Herbert Blomstedt, also a respected Brucknerian of long standing, has made some especially fine recordings with the Dresden Staatskapelle. In the insightful interview which accompanies this new recording of the Seventh Symphony, Blomstedt talks candidly about being offered the directorship of this orchestra, and about how he agonised for five years before finally accepting it. The Dresden Staatskapelle, one of Europe’s oldest orchestras, played with a distinctive sound, and had a long association with many great composers including Richard Strauss. At the time of the offer, Dresden was a part of communist East Germany, and Blomstedt was reluctant to be seen to be supporting such a brutal government.

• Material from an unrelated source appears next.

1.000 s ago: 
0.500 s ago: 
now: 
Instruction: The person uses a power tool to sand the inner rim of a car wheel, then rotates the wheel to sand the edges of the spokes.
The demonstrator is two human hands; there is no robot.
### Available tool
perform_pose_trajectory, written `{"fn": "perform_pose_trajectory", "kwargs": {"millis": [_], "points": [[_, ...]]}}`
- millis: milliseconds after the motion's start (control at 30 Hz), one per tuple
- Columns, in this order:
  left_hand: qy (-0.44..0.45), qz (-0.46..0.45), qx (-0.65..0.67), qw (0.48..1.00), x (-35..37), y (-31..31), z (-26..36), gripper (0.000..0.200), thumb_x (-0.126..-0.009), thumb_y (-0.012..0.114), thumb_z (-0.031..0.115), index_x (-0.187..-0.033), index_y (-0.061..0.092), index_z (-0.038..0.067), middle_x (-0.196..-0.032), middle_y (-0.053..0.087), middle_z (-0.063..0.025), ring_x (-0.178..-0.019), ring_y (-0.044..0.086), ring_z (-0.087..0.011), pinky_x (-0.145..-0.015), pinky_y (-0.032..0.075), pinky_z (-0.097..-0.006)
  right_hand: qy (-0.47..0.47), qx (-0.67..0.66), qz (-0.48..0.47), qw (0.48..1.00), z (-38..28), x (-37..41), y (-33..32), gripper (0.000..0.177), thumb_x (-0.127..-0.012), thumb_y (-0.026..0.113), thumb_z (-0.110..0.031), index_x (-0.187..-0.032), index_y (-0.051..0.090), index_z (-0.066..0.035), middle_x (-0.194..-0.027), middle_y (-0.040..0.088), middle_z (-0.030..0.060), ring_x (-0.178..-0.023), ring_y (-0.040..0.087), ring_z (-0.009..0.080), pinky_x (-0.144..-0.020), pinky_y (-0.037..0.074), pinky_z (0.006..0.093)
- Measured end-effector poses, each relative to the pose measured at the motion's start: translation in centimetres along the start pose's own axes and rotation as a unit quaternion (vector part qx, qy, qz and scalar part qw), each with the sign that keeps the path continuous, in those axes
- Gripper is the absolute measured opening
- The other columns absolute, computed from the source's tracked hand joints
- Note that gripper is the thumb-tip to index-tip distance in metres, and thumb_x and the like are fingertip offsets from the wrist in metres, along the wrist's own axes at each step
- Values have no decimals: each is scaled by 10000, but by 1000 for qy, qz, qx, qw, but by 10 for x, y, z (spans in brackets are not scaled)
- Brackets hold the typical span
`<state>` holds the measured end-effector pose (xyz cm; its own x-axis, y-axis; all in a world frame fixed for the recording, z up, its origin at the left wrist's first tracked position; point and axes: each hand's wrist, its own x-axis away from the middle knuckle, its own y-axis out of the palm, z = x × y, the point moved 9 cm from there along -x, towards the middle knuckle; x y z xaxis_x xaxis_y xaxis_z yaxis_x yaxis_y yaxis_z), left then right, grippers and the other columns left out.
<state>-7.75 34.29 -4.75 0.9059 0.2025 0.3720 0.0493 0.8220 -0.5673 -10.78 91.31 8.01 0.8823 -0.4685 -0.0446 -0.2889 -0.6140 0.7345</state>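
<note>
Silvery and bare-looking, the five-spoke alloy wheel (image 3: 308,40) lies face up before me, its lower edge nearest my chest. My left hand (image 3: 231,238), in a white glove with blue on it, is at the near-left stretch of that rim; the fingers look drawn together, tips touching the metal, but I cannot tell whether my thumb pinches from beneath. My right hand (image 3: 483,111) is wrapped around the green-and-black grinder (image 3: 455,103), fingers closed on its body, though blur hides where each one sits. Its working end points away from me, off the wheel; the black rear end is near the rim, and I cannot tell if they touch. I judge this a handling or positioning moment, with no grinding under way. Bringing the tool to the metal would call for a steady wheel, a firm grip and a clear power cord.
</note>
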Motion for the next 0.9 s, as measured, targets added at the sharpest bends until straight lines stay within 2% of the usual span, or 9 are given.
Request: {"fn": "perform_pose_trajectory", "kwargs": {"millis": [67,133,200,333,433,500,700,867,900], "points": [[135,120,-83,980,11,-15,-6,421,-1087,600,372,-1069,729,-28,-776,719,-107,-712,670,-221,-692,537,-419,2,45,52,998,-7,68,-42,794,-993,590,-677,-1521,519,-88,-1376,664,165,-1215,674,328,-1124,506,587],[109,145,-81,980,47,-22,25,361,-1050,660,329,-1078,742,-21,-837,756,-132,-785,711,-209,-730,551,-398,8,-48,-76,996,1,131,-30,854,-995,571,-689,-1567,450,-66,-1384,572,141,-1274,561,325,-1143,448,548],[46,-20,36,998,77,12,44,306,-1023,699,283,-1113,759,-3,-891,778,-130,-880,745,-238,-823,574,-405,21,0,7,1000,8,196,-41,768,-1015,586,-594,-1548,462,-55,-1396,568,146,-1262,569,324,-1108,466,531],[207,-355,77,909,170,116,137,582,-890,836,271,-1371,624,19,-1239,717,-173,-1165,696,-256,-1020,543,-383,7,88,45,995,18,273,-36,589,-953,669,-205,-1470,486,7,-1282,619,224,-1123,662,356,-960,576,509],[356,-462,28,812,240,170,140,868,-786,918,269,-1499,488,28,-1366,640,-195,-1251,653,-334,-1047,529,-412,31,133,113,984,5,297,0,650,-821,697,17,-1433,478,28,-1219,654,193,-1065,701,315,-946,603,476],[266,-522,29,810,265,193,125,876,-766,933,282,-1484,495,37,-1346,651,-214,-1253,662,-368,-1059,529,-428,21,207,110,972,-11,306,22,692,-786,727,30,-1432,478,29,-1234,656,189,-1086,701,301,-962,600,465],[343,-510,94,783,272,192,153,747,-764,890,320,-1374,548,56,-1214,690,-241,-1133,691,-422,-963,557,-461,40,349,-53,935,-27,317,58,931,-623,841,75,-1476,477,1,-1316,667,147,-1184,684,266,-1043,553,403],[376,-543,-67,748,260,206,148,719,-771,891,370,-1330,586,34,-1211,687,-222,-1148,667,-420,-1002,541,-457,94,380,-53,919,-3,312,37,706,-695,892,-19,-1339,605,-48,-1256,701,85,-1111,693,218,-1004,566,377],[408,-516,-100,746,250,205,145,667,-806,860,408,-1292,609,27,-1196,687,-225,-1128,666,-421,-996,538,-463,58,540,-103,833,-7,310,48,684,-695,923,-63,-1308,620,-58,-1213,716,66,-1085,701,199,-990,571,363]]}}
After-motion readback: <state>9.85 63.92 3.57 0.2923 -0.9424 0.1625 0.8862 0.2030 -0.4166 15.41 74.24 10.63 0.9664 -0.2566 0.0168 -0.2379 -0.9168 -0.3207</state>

As Blomstedt tells the story, he only made up his mind to accept the offer after Herbert von Karajan’s first visit to Dresden in 1970, during which Karajan recorded Wagner’s Die Meistersinger with the orchestra. After the sessions, Karajan made some unusually heartfelt comments about the orchestra, which were recorded by someone present, and a copy of the tape was given to Blomstedt. In Karajan’s words: “Dresden had many dead monuments. You are a living monument. If I did not have so many commitments to the Berlin Philharmonic, the Salzburg Festival and elsewhere, I would come to you.”
This was the argument that clinched it for Blomstedt. In the words of the president of the Dresden Staatskapelle “If Karajan had no doubt about being our director, why are you in doubt?” Blomstedt finally accepted the offer and served as the director of the Dresden Staatskapelle from 1975 to 1985.
It was characteristic of Blomstedt that he never brought his family to Dresden; instead, he lived in a room by himself at the Adventist Church. Churches were barely tolerated in communist East Germany, yet here was a self-identified Christian heading one of its major cultural institutions.
This 79-minute interview alone is worth the price of the DVD. In it, Blomstedt offers illuminating comments on the Schubert and Bruckner symphonies he is about to conduct, tells a great story about sneaking into Toscanini’s rehearsals in New York in 1953, and talks with unusual insight about the power of music:
In music, we experience a search for greatness, which some call God, and some call cosmos and others don’t even have a name for it. But we know it’s there, and we search for it, perhaps desperately.
Blomstedt leads a wonderfully expressive performance of the Bruckner 7th, and the Danish National Symphony Orchestra responds magnificently. The performance is greatly enhanced by its generous acoustical setting, the Roskilde Cathedral in eastern Denmark, a venerated church dating back to the Twelfth Century.
Although it must have been difficult for the musicians to hear each other in a place with so much reverberation, on this recording the members of the Danish National Symphony Orchestra play with remarkable precision and nearly ideal balances.
The performance of the Schubert “Unfinished” is equally fine, performed with great tenderness and expansive phrasing.